* _What the task asks_: Below are entries; copy exactly the lines from the one with "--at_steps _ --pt" through the one with "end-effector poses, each", both included, and leave out the rest.

* _Information provided_:

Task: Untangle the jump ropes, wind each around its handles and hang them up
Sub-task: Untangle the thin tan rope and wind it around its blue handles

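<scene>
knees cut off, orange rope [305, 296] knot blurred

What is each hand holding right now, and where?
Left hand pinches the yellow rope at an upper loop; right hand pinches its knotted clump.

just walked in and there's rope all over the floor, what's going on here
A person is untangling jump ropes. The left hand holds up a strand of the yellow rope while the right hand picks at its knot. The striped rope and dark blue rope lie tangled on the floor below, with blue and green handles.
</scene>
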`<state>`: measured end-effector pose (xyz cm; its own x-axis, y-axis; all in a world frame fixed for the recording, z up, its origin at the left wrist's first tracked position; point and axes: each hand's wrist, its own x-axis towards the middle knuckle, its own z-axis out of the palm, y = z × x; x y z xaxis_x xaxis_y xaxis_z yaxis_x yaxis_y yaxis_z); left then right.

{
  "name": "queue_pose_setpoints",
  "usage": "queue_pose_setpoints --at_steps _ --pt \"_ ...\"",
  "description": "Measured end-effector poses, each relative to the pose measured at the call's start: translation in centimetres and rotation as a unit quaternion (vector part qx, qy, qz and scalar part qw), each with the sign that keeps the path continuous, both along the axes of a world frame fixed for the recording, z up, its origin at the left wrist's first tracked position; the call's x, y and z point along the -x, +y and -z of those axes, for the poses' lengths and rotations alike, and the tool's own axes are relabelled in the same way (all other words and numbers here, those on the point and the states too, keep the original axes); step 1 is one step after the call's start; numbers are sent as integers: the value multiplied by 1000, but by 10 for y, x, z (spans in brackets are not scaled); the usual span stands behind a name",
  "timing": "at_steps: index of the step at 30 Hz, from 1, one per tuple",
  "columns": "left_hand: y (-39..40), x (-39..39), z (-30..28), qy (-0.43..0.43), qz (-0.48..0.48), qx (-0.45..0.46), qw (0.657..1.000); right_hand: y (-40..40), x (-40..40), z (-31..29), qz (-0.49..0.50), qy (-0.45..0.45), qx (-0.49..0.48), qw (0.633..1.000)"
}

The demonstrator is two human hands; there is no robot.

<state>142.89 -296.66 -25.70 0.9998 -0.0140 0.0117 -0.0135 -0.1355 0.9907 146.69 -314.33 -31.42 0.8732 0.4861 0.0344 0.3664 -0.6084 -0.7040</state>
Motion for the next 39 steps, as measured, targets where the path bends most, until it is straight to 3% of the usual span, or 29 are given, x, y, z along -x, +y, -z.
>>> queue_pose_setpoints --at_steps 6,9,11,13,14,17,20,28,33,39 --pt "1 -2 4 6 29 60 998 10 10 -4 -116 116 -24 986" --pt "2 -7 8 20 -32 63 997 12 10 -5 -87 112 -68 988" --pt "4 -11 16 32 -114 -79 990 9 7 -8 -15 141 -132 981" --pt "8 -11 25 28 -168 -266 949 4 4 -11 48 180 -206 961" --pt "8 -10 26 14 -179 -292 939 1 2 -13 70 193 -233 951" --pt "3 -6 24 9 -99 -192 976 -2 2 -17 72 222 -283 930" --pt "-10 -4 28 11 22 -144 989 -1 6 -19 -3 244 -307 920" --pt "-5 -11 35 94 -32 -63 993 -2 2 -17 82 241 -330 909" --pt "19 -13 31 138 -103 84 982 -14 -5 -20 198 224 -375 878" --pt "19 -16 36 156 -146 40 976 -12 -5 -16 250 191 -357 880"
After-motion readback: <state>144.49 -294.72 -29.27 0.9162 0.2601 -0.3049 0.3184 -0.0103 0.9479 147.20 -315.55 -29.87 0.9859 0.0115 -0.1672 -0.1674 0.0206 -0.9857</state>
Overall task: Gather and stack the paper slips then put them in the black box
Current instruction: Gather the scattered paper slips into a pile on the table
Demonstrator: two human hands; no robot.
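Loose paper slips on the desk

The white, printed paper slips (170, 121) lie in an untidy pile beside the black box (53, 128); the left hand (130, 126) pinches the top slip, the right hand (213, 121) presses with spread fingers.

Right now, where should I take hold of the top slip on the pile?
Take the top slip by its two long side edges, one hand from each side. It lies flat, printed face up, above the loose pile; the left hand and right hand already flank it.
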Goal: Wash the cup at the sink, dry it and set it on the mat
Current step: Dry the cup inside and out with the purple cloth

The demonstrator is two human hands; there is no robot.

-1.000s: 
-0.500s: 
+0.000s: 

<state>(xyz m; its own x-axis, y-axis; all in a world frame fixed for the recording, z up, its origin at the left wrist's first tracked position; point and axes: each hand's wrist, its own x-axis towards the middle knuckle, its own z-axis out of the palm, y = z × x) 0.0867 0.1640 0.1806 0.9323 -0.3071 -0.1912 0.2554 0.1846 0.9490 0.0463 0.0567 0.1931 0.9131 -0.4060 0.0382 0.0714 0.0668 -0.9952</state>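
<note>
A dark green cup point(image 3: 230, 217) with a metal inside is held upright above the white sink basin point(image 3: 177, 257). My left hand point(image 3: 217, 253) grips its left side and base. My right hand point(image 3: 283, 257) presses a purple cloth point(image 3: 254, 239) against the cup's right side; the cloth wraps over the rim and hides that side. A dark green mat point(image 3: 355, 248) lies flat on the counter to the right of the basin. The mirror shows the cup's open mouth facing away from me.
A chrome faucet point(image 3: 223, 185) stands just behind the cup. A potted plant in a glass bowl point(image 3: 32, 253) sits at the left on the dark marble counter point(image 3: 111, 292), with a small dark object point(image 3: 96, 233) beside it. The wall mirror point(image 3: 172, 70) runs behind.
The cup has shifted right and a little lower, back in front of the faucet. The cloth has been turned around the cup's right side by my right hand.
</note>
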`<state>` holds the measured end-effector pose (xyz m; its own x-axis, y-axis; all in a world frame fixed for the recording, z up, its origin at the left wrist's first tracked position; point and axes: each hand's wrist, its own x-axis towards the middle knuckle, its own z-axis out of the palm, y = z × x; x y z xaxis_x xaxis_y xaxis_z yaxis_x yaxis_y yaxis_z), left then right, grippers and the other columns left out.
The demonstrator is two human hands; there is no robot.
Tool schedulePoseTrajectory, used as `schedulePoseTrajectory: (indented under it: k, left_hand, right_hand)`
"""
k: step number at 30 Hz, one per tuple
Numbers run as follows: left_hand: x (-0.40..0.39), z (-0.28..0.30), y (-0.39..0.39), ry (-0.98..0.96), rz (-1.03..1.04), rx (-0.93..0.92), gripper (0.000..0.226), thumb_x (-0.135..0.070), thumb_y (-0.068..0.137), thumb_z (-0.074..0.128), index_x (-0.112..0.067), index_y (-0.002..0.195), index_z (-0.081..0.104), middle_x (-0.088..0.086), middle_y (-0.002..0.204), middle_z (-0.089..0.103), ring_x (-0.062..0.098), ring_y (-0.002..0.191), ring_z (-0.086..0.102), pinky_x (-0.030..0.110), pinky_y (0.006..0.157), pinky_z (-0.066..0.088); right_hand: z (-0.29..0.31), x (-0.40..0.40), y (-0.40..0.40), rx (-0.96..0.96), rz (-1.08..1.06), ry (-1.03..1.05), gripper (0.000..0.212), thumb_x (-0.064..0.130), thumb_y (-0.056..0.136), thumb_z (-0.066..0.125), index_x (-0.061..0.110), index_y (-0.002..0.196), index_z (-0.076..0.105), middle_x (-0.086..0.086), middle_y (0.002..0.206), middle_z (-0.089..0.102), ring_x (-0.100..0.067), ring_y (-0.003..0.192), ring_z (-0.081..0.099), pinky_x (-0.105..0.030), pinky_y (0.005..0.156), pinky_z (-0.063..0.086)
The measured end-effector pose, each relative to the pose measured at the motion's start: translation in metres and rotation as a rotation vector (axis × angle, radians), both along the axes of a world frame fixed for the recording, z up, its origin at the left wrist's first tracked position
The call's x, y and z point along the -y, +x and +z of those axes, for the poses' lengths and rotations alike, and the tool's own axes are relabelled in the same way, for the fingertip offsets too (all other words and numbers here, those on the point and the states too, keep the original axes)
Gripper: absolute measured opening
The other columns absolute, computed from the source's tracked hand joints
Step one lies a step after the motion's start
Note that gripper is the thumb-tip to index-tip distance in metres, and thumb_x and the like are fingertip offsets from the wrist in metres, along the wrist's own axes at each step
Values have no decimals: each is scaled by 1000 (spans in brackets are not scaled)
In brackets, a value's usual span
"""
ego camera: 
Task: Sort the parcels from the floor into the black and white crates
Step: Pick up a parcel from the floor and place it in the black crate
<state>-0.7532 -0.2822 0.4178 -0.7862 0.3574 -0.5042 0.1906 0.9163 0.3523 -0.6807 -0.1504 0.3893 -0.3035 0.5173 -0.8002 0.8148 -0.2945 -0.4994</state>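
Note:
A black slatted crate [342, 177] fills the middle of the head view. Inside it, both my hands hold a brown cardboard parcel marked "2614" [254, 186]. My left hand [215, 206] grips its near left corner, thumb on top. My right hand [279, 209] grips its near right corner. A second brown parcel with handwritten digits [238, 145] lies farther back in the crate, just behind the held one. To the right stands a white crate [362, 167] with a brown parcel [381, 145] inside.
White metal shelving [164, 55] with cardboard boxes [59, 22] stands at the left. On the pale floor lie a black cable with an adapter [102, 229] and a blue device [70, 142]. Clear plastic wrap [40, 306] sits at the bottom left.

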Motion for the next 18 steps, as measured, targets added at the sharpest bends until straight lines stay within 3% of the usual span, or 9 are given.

* _Task answer_:
  "usage": "queue_pose_setpoints --at_steps _ --pt \"_ ...\"",
  "description": "Measured end-effector poses, each relative to the pose measured at the call's start: translation in centimetres and rotation as a unit quaternion (vector part qx, qy, qz and scalar part qw), each with the sign that keeps the path continuous, both along the axes of a world frame fixed for the recording, z up, its origin at the left wrist's first tracked position; the call's x, y and z point along the -x, +y and -z of those axes, for the poses' lengths and rotations alike, and the tool's own axes are relabelled in the same way (all other words and numbers here, those on the point and the states too, keep the original axes); step 1 is one step after the call's start; numbers are sent as integers: the value multiplied by 1000, but by 10 for y, x, z (spans in brackets are not scaled); the usual span stands behind a name",

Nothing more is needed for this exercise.